Early on during the centennial commemorations for the First World War, several magazine articles were published, addressing the ongoing situation of people finding unexploded ordnance.
If memory serves, in the years before 2014, landowners and field hands in northeastern France were still discovering live bombs & shells at the rate of some 500 tons a year.
Farm operators had by then gotten more proficient at identifying types of dud ordnance.
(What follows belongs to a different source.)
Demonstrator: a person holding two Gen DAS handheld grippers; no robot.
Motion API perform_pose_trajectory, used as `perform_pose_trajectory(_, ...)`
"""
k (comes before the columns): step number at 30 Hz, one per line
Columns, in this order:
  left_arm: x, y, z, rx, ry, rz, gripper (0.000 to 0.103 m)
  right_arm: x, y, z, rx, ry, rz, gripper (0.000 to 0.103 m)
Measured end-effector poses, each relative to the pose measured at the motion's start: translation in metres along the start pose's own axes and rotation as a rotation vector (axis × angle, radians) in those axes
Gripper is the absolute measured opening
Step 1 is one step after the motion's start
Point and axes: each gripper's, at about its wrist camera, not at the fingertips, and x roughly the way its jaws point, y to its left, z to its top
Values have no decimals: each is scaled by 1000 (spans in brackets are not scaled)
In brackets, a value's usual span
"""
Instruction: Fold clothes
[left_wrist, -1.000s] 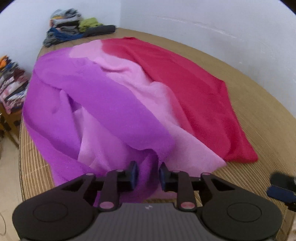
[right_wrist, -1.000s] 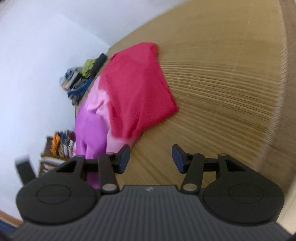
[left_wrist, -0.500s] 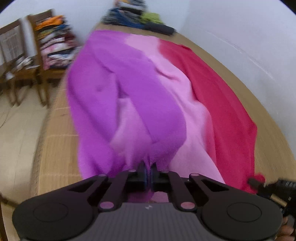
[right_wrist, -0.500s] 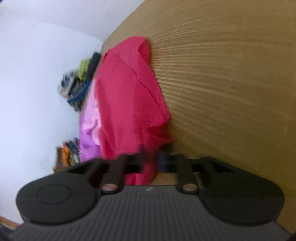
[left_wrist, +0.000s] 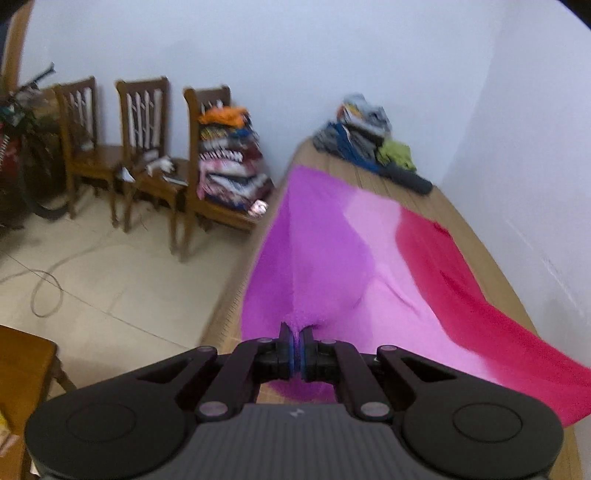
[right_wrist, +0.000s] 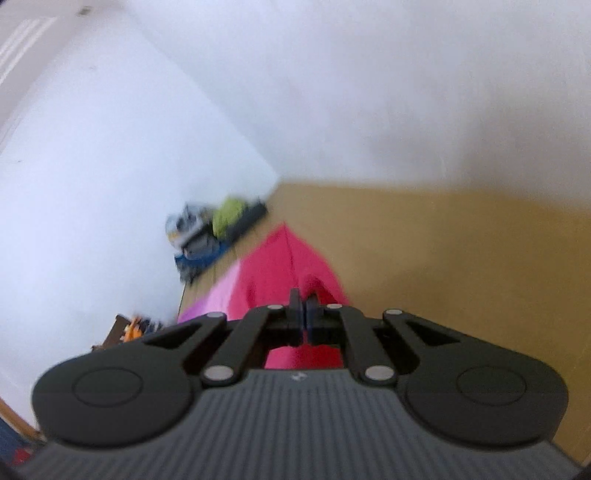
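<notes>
Cloth (left_wrist: 332, 258) in three colour bands, purple on the left, pale pink in the middle and red on the right, stretches lengthwise along a woven tan mat surface (left_wrist: 476, 236) that runs from near to far. Nearest, the left gripper (left_wrist: 296, 341) has its jaws closed tight on the purple near edge, which bunches up between the blue pads and lifts off the mat. On the right side, the right gripper (right_wrist: 303, 312) is likewise pinched shut on the red near edge of the same cloth (right_wrist: 284, 258), with red fabric hanging under its fingers; this view is blurred.

From both held points the fabric slopes away and down toward the far end, with creases running through the pink band. Bare mat lies to the right of the red band, up to a white wall (left_wrist: 535, 147).

Beyond the far edge of the cloth, apart from it, a heap of mixed clothes (left_wrist: 369, 144) in grey, blue and yellow-green sits on the mat in the far corner against the wall.

Left of the mat, on a pale tiled floor (left_wrist: 110, 288), three wooden chairs (left_wrist: 144, 147) stand in a row by the far wall. The chair closest to the mat carries a tall stack of folded patterned garments (left_wrist: 229, 158). A thin cable (left_wrist: 44, 280) loops across the floor at near left.
</notes>
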Motion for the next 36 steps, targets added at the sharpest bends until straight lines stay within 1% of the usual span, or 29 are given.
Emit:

Emergency-response personnel had trained them to tell the difference between poison-gas shells and those filled with “mere” high explosive: they’d call in authorities after finding a gas shell, but they’d simply drag HE shells to the edge of their fields and place them on the side of the road. Once a week, disposal teams would come by and collect the accumulated munitions.
German WWII bombs are still being dug up in England, and Allied bombs are being regularly dug up in Germany. They just evacuated thousands from Frankfort a couple of days ago to defuse a WWII era bomb:
1,100-pound US bomb from WWII defused in Germany after mass evacuation
...his metal detector started going off. Thinking he had struck gold...
History fanatic my ass. Thanks Red Badger.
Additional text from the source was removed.